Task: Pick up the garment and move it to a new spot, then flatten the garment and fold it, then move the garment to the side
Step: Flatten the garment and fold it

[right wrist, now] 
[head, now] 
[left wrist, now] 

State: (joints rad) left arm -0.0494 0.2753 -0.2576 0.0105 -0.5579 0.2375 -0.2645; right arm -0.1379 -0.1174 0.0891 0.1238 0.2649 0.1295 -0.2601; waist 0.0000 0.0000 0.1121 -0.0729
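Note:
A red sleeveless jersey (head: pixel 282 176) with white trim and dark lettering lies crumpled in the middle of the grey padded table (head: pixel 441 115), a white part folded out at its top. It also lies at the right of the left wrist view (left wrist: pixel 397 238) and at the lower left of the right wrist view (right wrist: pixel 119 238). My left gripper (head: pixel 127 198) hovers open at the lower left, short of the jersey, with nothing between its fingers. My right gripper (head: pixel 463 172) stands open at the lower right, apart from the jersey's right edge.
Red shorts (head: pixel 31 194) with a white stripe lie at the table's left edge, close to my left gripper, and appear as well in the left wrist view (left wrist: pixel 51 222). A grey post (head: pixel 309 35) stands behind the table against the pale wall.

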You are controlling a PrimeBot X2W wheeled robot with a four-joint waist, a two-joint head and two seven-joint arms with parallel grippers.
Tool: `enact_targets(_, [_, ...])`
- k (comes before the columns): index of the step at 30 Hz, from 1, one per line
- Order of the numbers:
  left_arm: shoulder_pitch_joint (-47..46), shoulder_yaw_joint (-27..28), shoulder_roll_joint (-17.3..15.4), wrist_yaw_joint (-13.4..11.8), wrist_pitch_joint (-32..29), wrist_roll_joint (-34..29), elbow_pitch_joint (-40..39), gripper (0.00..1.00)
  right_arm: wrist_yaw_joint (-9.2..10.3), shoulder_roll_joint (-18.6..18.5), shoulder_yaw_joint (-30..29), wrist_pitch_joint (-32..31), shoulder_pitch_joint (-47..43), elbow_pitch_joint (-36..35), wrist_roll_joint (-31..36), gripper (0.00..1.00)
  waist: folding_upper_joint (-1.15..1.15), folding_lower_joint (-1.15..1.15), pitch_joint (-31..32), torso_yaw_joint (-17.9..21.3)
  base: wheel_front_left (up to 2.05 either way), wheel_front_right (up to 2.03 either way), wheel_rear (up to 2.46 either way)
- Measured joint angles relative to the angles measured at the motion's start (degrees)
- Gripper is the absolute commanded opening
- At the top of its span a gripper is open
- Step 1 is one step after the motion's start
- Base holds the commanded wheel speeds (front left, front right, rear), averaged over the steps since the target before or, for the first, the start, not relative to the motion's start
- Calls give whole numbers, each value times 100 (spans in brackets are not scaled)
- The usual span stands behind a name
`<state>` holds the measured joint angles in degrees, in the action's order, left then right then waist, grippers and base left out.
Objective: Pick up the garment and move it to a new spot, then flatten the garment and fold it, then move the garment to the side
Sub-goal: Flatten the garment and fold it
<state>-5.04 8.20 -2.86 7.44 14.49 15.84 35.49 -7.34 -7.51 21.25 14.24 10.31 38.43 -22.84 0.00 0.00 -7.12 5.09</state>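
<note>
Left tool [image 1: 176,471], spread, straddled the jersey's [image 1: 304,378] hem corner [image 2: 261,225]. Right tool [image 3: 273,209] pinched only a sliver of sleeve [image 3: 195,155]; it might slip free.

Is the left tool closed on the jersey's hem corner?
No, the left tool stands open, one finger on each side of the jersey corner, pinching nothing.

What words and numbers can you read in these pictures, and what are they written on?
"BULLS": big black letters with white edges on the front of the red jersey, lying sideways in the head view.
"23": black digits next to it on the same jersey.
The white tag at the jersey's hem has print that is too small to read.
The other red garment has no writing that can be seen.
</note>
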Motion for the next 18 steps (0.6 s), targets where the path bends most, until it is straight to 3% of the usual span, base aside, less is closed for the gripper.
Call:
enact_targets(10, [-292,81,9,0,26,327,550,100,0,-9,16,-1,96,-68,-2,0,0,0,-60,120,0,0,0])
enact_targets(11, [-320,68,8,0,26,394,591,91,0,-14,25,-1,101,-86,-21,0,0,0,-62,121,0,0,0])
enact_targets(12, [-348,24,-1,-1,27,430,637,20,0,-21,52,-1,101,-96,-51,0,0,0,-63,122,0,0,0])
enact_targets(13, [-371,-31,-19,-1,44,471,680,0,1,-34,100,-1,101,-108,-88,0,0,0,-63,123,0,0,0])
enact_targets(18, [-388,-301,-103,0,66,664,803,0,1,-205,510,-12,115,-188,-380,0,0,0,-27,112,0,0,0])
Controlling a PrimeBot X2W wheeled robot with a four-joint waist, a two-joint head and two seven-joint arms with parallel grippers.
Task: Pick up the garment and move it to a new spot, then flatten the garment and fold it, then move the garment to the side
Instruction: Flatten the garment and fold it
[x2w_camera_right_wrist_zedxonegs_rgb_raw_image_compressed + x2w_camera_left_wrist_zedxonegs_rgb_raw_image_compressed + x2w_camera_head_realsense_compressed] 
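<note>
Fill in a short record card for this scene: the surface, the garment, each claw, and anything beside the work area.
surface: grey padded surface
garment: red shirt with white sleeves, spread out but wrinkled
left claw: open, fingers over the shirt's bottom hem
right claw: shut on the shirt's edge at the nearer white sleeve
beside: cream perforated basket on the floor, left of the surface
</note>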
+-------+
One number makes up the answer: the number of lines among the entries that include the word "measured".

2